Search the data for the word "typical". Reproduce every line where it is found.

=== Begin Enclosure ===

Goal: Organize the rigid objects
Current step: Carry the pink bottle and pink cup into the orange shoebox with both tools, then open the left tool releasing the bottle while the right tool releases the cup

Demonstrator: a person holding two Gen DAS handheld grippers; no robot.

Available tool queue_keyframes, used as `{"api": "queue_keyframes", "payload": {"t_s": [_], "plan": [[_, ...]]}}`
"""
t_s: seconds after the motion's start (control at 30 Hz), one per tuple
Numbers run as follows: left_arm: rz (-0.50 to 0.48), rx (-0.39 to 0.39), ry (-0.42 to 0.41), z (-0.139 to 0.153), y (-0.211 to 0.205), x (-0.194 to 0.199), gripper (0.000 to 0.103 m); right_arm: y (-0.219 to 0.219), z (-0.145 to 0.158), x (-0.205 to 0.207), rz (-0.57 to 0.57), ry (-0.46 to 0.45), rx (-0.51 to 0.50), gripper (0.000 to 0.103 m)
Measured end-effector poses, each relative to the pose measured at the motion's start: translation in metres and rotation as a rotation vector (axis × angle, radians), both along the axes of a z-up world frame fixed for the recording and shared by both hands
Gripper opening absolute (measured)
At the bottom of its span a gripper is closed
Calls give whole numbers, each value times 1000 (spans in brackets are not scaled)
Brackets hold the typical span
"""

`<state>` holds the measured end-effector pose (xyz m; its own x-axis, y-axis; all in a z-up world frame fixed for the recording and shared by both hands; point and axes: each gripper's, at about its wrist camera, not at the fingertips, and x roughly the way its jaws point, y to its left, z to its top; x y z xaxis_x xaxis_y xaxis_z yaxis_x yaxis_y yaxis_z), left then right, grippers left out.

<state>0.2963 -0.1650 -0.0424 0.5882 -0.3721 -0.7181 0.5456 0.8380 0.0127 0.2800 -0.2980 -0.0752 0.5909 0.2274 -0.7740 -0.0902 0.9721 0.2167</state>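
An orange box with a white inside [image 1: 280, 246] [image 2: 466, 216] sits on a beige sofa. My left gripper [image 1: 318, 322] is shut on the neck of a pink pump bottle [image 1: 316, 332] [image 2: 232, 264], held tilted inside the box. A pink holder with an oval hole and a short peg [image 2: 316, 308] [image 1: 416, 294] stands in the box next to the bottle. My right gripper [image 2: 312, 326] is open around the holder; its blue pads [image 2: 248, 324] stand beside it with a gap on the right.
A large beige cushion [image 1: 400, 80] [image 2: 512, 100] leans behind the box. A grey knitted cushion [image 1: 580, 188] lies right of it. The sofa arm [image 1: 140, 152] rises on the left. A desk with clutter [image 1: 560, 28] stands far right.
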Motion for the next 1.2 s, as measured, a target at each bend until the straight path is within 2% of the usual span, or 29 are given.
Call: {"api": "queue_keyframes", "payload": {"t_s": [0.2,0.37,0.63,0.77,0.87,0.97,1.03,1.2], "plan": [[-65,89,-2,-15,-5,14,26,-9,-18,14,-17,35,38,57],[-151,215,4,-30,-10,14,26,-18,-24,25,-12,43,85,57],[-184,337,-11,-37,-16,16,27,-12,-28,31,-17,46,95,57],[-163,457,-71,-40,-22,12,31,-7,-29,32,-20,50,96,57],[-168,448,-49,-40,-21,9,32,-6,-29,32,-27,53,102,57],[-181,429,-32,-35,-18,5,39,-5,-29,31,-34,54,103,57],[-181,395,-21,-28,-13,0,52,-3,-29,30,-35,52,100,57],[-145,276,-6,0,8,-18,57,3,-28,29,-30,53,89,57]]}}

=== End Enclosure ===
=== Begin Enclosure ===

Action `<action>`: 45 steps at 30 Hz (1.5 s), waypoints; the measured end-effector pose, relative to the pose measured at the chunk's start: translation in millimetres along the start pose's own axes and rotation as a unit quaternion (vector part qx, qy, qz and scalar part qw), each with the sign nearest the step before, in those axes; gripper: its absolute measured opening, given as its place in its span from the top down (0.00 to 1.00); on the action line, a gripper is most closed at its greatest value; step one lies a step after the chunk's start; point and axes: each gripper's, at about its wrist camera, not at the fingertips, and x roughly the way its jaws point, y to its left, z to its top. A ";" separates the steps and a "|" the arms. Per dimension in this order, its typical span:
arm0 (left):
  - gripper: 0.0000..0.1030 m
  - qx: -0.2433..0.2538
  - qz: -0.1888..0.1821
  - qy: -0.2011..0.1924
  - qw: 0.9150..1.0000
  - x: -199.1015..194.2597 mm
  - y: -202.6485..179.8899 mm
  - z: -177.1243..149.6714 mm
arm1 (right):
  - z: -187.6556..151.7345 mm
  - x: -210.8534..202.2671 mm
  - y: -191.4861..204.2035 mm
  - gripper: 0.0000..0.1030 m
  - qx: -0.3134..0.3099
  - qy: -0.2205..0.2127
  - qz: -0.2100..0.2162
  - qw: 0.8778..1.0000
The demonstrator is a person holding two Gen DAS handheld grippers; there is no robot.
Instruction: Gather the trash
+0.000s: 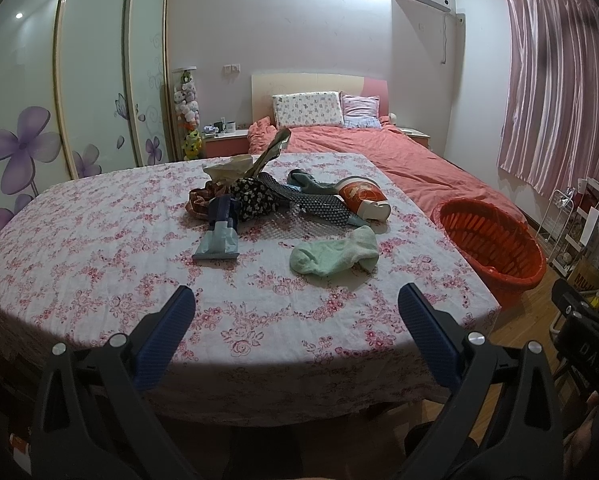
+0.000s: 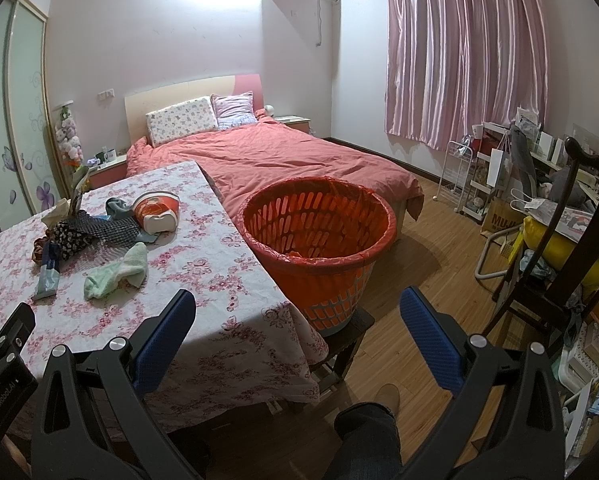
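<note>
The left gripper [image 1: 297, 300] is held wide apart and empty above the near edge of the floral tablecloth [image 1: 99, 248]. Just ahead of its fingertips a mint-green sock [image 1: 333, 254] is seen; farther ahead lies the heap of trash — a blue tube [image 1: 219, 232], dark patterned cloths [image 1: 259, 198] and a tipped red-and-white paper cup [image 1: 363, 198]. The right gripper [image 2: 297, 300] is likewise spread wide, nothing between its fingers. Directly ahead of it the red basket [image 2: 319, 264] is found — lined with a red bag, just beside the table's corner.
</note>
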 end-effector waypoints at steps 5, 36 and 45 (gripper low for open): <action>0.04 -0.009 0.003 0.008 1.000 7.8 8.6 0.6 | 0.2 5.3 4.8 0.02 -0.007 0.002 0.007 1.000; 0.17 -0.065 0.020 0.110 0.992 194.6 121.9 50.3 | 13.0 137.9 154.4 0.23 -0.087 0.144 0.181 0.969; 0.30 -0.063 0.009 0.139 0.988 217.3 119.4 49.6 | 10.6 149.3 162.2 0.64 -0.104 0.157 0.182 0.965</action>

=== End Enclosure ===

**SOLUTION TO THIS PROBLEM:**
Brackets hold the typical span
Action `<action>`: 45 steps at 30 Hz (1.5 s), waypoints; the measured end-effector pose, relative to the pose measured at the chunk's start: translation in millimetres along the start pose's own axes and rotation as a unit quaternion (vector part qx, qy, qz and scalar part qw), each with the sign nearest the step before, in those axes; gripper: its absolute measured opening, given as its place in its span from the top down (0.00 to 1.00); on the action line, a gripper is most closed at its greatest value; step one lies a step after the chunk's start; point and axes: each gripper's, at about its wrist camera, not at the fingertips, and x roughly the way its jaws point, y to its left, z to its top. A ";" separates the steps and a "|" the arms. Per dimension in this order, its typical span:

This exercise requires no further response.